By Ping_ Change the type to connect. Each time the MHA detects the process status, it needs to create a new connection. If the new link cannot be successfully established, the switch is triggered.
Three detection mechanism Codes:
##If the distributed lock acquisition fails, it returns 2, 0 normally and 1 abnormally
sub ping_connect($) {
my $self = shift;
my $log = $self->{logger};
my $dbh;
my $rc = 1;
my $max_retries = 2;
eval {
my $ping_start = [gettimeofday];
# Connection max_retries times. If the connection fails, exit
while ( !$self->{dbh} && $max_retries-- ) {
eval { $rc = $self->connect( 1, $self->{interval}, 0, 0, 1 ); };
if ( !$self->{dbh} && $@ ) {
die $@ if ( !$max_retries );
}
}
# Call ping_select
$rc = $self->ping_select();
# To hold advisory lock for some periods of time
$self->sleep_until( $ping_start, $self->{interval} - 1.5 );
$self->disconnect_if();
};
if ($@) {
my $msg = "Got error on MySQL connect ping: $@";
undef $@;
$msg .= $DBI::err if ($DBI::err);
$msg .= " ($DBI::errstr)" if ($DBI::errstr);
$log->warning($msg) if ($log);
$rc = 1;
}
return 2 if ( $self->{_already_monitored} );
return $rc;
}
# It returns 0 normally and 1 abnormally
sub ping_select($) {
my $self = shift;
my $log = $self->{logger};
my $dbh = $self->{dbh};
my ( $query, $sth, $href );
eval {
$dbh->{RaiseError} = 1;
$sth = $dbh->prepare("SELECT 1 As Value");
$sth->execute();
$href = $sth->fetchrow_hashref;
if ( !defined($href)
|| !defined( $href->{Value} )
|| $href->{Value} != 1 )
{
die;
}
};
if ($@) {
my $msg = "Got error on MySQL select ping: ";
undef $@;
$msg .= $DBI::err if ($DBI::err);
$msg .= " ($DBI::errstr)" if ($DBI::errstr);
$log->warning($msg) if ($log);
return 1;
}
return 0;
}
# It returns 0 normally and 1 abnormally
sub ping_insert($) {
my $self = shift;
my $log = $self->{logger};
my $dbh = $self->{dbh};
my ( $query, $sth, $href );
eval {
$dbh->{RaiseError} = 1;
$dbh->do("CREATE DATABASE IF NOT EXISTS infra");
$dbh->do(
"CREATE TABLE IF NOT EXISTS infra.chk_masterha (`key` tinyint NOT NULL primary key,`val` int(10) unsigned NOT NULL DEFAULT '0')"
);
$dbh->do(
"INSERT INTO infra.chk_masterha values (1,unix_timestamp()) ON DUPLICATE KEY UPDATE val=unix_timestamp()"
);
};
if ($@) {
my $msg = "Got error on MySQL insert ping: ";
undef $@;
$msg .= $DBI::err if ($DBI::err);
$msg .= " ($DBI::errstr)" if ($DBI::errstr);
$log->warning($msg) if ($log);
return 1;
}
return 0;
}
test
MHA profile
[server default] manager_log=/Data/mha/log/workdir/my3306tst.log manager_workdir=/Data/mha/workdir/my3306tst remote_workdir=/Data/mysql/my3306/mha master_binlog_dir=/Data/mysql/my3306/log password=xxx ping_interval=5 repl_password=xxx repl_user=xxx ssh_user=mysql ssh_port=xxx user=mha master_ip_online_change_script="/usr/local/bin/master_ip_online_change" master_ip_failover_script="master_ip_failover" [server1] hostname=xxx port=3306 candidate_master=1 [server2] hostname=xxx port=3306 candidate_master=1
Note: Ping during testing_ The interval is set to 5 to facilitate rapid observation of switching. In actual production, it can be adjusted according to the fault tolerance of the business.

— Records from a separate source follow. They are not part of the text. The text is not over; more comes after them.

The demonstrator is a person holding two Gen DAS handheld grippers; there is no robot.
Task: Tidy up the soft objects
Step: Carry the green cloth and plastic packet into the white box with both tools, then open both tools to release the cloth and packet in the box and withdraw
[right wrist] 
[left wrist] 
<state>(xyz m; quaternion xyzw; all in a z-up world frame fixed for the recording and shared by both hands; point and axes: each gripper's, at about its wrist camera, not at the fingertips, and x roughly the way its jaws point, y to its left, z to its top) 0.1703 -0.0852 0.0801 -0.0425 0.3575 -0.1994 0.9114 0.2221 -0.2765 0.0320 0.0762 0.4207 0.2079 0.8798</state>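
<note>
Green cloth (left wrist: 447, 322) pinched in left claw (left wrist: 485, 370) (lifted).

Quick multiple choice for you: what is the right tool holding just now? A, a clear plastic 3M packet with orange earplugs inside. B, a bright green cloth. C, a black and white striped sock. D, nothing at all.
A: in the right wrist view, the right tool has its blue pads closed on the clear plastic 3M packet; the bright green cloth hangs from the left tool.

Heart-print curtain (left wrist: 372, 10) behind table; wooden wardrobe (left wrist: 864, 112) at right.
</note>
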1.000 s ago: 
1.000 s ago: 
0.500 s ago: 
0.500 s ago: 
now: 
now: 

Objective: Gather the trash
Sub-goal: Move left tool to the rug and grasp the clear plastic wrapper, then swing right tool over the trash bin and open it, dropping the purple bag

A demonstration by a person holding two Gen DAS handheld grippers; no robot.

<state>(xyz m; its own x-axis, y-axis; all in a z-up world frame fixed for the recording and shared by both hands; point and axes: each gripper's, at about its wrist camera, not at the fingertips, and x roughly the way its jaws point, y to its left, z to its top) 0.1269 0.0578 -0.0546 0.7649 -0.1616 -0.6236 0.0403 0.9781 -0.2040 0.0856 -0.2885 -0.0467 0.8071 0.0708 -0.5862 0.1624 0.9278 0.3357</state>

The simulation server CPU is full, and the database cannot establish a new connection
Write a simple c program as follows:
# include <stdio.h>
int main()
{
while(1);
return 0;
}compile:
gcc -o out test_cpu.c
Execution:
for in in `seq 1 $(cat /proc/cpuinfo | grep "physical id" | wc -l)`; do ./out & done
In addition, run two mysqlslap pressure measurement programs:
mysqlslap -c 30000 -i 100 --detach=1 --query="select 1 from dual" --delimiter=";" -uxxx -pxxx -S /xxxx/xxx.sock
- ping_ When type = connect, 4 connection failures trigger switching
At this time, you can see in the MHA switching log that the output of the error reported by the connection database is as follows:
Got error on MySQL connect: 2013 (Lost connection to MySQL server at 'waiting for initial communication packet',system error: 110)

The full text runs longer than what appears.